A couple of weeks ago, Bungie was forced to take Destiny 2 offline for the bulk of a day to fix a bug in an update that caused widespread loss of glimmer and rare enhancement materials (opens in new tab). Yesterday, it happened again (opens in new tab)—it didn't take quite as long to fix (because developers knew what was going on this time) but it was still several hours of downtime for a major online game.
You might wonder how this kind of thing happens in a well-established game being run by a large, experienced game studio. If so, that large, experienced game studio is here to explain: With the game back online, Bungie posted an unusually deep and detailed explanation (opens in new tab) of what went wrong, and what it's doing to avoid that kind of gong show in the future.
It's a long and complicated (but also legitimately interesting) tale, but the short version, as it so often is, is that a bunch of small problems snowballed into a big problem, and then, well, mistakes were made. And then another problem, entirely unrelated, caused the re-emergence of the first problem, which is how yesterday's mess came about.

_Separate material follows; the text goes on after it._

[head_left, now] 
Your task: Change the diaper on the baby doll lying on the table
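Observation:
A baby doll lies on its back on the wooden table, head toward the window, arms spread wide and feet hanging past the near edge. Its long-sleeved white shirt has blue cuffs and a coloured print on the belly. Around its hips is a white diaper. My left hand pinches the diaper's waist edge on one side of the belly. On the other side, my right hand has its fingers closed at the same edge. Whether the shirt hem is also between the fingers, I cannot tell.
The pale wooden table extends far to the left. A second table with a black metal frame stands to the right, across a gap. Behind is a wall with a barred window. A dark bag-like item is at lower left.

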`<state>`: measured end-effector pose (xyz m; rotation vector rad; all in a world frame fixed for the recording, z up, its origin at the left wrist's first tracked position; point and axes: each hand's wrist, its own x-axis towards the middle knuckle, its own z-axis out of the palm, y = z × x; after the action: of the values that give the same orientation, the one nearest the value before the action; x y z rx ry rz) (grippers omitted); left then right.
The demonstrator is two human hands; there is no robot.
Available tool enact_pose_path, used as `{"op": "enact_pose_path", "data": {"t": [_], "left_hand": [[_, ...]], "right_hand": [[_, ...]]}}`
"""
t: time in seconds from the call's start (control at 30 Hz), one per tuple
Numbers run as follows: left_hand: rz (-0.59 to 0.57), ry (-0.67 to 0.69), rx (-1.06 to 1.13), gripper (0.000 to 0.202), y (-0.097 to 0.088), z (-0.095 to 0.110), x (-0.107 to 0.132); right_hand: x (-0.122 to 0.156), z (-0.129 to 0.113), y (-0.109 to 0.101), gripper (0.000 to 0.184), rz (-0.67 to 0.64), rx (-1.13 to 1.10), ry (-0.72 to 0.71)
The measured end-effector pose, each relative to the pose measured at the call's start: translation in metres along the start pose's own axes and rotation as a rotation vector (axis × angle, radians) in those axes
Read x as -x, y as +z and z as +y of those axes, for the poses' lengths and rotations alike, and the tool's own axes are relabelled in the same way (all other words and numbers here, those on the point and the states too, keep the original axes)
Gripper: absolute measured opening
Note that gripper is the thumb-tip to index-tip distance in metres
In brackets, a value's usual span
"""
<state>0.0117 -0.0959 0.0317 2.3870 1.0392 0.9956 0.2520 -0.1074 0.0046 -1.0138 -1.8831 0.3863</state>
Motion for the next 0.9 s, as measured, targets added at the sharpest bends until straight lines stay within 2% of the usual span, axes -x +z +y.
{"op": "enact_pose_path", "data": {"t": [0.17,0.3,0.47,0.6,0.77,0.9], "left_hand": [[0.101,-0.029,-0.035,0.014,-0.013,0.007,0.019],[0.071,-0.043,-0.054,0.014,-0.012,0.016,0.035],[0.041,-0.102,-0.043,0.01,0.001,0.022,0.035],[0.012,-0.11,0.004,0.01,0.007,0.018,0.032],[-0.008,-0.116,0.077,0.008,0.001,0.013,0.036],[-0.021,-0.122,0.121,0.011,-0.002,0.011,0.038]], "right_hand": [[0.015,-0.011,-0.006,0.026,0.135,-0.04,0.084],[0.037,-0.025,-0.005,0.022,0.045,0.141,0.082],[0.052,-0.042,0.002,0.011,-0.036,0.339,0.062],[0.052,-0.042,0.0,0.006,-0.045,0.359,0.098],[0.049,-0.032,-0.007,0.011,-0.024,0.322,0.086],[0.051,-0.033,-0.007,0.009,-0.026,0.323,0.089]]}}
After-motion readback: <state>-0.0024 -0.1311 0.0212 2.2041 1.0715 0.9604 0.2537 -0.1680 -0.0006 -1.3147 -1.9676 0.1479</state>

It's all fixed up now, although not without another character rollback. (The second in Destiny 2's history, apparently—Bungie said that the rollback two weeks ago was the first.) To help prevent this particular issue (but not others, because that's the way she goes) from happening again, Bungie also specified seven "preventive measures" it's taking going forward:
- We have added further safeguards to our process for “hot-patching” our servers to ensure that they cannot start with an unexpected version. This change is in place as we spin up the game today.
- We have fixed the issue that caused a small fraction of WorldServers to crash on startup. This fix will be deployed with Season 10.
- The permanent fix for character corruption will be rolled into the next update as an executable change, removing the need for the configuration override. (Unfortunately the 18.104.22.168 Hotfix was too far along to benefit from this).
- Looking ahead, we are investigating ways to speed up our rollback and recovery mechanisms.
- In a future release, we will address the issue that can cause servers to skip loading configuration data.
- We will also add more protections to the login-account clean-up code, to help prevent future bugs from being introduced into such a critical area.
- We are updating our development methodologies to catch issues like this earlier in the release pipeline.
Downtime and rollbacks are frustrating, but the explainer gives us a little more insight than we normally get into how and why things can go so completely wrong, so quickly: from a "conceptually reasonable" fix several months ago that spun off "subtle side effects," to "what we thought was an impossible situation" that caused yesterday's problems.
"We know today’s outage and character rollback has been frustrating for you, especially with launch of Crimson Days, just as it’s been frustrating for us to realize that this is a problem we should have been able to avoid," Bungie said. "We’re sorry for the frustration and inconvenience this caused and will continue to work to prevent these kinds of things from happening again."